# About this task:
Locate each line below that includes "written" and reproduce it.

Records from a dataset:

* * * * * * *

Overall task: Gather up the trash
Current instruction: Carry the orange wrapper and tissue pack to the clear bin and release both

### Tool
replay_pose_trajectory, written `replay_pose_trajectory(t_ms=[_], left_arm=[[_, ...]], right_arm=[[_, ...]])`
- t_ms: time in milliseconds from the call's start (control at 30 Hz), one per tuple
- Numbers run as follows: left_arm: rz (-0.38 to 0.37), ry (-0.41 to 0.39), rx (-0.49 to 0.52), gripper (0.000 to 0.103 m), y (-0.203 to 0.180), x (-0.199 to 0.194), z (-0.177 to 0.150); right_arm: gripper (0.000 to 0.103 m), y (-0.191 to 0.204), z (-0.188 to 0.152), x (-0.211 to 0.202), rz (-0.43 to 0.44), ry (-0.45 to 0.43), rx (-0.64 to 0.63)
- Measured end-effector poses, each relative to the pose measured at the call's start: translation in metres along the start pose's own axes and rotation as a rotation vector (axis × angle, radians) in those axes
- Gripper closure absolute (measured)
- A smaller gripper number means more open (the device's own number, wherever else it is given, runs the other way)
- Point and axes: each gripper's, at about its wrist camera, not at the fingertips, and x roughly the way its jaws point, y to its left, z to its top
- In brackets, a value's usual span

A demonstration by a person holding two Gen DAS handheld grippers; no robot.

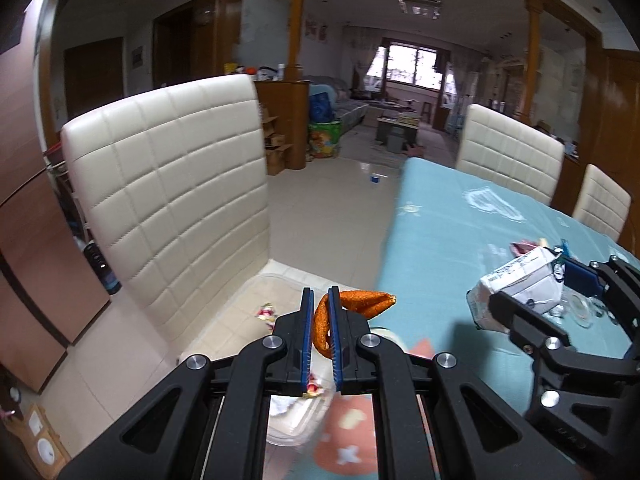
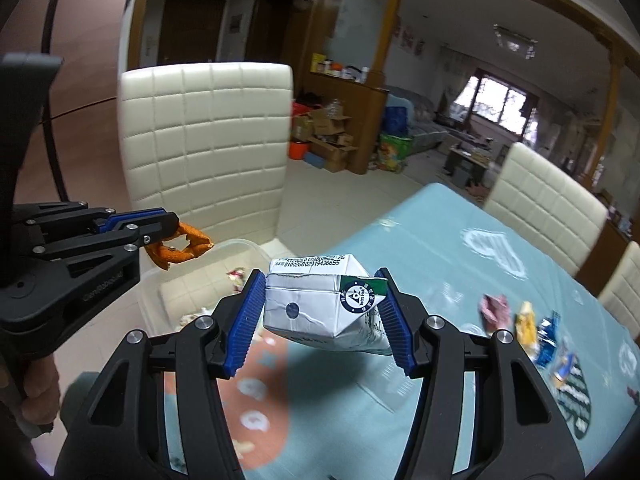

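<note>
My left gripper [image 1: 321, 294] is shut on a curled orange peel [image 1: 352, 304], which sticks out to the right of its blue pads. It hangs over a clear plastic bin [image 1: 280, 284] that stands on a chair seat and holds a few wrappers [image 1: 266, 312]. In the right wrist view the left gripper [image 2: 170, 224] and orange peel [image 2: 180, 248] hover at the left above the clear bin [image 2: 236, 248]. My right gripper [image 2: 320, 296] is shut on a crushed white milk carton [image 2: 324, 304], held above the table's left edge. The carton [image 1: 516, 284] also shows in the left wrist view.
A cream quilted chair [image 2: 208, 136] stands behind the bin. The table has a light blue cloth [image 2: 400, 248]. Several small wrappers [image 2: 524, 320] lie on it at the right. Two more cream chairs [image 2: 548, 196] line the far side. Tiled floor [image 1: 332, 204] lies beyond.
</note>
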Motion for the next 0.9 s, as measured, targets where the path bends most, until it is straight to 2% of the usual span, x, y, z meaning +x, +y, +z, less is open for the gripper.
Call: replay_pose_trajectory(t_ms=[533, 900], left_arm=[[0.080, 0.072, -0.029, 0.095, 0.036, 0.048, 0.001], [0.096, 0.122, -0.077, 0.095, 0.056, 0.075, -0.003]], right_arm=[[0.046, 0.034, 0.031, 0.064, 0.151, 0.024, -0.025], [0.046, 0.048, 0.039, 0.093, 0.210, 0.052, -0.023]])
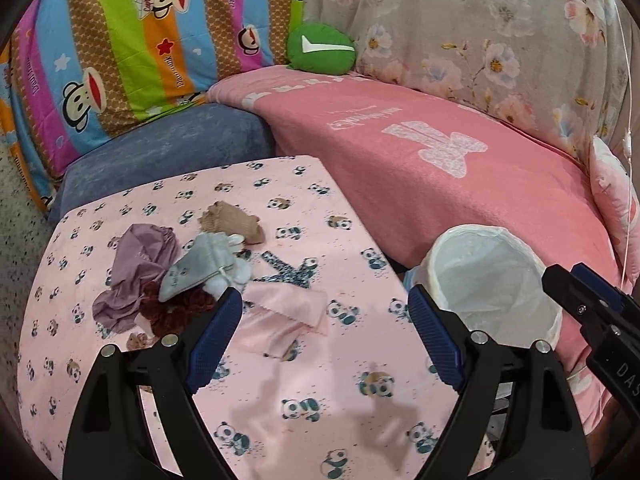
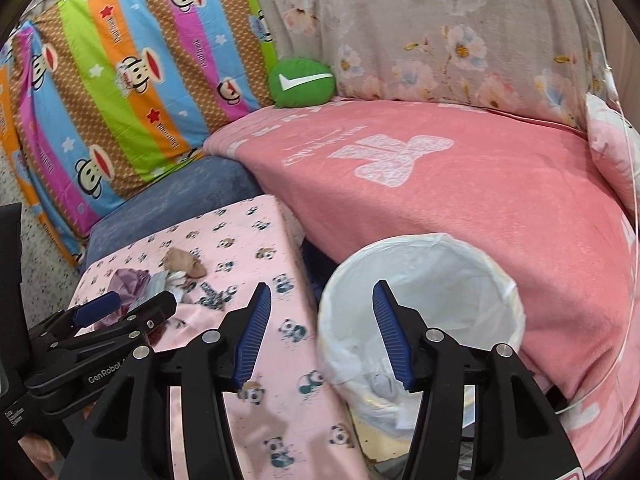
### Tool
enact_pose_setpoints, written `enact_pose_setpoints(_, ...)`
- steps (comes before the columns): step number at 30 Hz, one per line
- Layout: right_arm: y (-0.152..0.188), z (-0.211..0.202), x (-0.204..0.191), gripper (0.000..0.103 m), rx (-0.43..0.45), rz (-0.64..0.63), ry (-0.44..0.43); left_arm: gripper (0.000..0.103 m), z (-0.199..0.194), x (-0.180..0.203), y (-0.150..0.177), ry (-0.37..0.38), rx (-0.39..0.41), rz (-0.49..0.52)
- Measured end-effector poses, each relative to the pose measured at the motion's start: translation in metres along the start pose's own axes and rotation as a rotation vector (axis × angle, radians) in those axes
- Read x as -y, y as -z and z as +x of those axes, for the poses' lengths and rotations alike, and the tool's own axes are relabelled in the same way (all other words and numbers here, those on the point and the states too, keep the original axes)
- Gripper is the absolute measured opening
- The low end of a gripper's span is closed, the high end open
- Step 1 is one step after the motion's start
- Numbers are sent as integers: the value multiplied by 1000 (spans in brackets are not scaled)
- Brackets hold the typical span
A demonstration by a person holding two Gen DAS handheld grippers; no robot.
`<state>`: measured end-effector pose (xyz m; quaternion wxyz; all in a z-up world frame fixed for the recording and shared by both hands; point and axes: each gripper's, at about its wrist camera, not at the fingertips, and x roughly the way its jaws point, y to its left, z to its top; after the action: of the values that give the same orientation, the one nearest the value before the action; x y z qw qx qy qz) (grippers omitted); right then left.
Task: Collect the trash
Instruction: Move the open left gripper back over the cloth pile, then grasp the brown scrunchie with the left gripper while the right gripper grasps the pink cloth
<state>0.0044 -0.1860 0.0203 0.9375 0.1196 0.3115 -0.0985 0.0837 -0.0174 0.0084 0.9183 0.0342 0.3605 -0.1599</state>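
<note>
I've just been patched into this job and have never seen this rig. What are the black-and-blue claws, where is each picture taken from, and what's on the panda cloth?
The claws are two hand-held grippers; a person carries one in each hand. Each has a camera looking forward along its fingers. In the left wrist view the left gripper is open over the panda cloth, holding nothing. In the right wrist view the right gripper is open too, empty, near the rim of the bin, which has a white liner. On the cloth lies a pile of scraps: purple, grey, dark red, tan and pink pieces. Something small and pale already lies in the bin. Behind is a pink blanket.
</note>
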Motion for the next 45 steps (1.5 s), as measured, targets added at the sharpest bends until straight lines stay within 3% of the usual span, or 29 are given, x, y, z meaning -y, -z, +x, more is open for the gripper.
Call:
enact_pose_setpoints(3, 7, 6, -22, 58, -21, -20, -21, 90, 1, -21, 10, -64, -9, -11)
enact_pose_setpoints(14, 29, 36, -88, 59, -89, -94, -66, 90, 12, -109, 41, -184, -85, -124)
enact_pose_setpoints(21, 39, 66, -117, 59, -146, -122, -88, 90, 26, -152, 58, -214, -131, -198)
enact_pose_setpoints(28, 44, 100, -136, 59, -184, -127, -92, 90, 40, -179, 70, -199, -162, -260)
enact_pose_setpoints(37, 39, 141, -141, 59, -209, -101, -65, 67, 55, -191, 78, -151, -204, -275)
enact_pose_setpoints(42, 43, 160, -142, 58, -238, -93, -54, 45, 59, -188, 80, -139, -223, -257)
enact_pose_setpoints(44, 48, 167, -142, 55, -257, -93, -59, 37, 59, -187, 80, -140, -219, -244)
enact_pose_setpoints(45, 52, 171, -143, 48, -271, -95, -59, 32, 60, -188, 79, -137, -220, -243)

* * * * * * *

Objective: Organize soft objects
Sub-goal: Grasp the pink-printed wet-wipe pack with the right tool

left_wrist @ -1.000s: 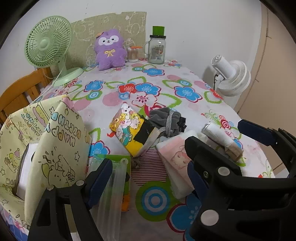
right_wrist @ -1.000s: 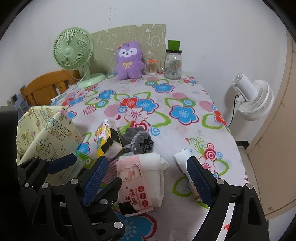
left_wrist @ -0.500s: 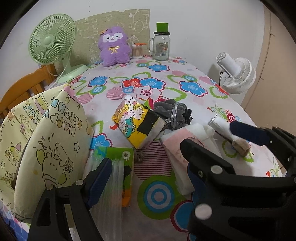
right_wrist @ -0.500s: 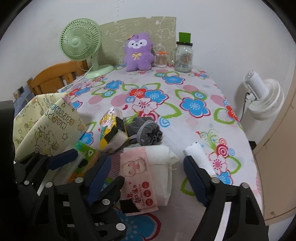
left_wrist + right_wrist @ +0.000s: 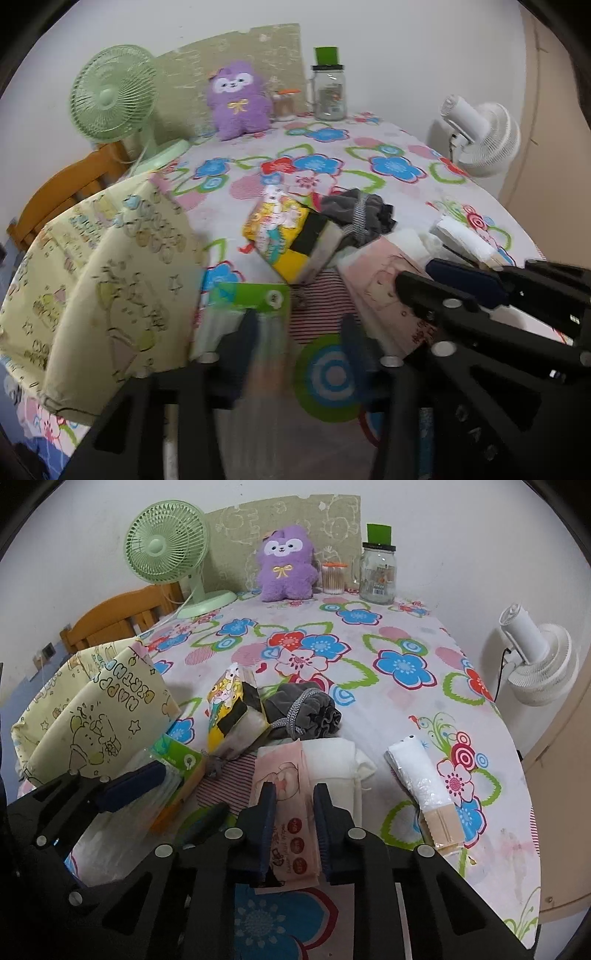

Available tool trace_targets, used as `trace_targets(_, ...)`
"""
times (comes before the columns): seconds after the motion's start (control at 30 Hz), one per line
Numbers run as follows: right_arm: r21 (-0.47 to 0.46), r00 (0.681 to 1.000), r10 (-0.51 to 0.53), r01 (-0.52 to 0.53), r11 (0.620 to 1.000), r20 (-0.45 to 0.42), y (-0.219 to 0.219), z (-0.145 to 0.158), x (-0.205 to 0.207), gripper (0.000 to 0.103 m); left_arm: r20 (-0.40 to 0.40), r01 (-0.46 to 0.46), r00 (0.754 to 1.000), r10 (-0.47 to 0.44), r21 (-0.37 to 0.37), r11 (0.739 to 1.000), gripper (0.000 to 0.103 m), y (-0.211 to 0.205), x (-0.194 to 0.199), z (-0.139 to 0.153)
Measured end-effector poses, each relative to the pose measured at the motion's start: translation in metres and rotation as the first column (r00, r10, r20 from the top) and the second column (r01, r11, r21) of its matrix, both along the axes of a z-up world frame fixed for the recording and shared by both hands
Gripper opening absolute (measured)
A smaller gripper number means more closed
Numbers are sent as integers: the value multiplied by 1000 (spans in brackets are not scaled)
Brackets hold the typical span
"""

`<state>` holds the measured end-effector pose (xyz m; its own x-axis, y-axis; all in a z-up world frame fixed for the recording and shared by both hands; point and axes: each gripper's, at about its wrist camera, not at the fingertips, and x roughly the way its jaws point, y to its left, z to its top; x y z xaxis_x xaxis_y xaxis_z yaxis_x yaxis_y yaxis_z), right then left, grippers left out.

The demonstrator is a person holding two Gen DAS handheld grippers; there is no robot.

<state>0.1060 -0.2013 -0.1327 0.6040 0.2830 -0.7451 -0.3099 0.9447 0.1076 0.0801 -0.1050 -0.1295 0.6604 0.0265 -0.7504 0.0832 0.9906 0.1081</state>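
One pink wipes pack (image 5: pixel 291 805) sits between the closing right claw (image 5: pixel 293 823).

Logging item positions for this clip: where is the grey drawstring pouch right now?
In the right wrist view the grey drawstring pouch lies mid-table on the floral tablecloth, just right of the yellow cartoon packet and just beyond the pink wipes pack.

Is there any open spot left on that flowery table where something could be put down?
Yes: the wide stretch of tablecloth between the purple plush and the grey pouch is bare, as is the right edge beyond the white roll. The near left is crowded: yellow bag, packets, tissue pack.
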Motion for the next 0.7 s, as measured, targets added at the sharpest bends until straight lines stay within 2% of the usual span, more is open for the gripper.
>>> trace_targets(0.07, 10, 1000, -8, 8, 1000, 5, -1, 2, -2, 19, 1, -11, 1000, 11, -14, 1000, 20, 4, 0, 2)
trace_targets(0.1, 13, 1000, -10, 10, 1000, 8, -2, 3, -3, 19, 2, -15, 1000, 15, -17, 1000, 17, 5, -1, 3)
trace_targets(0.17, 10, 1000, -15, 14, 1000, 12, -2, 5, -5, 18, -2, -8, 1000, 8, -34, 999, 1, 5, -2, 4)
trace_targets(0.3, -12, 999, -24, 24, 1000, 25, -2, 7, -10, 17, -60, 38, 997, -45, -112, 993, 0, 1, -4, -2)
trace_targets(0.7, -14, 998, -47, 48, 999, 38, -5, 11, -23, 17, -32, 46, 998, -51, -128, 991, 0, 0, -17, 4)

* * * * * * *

# The completed task:
replay_pose_trajectory, written `replay_pose_trajectory(t_ms=[_], left_arm=[[_, ...]], right_arm=[[_, ...]])`
enact_pose_setpoints, written `enact_pose_setpoints(_, ...)`

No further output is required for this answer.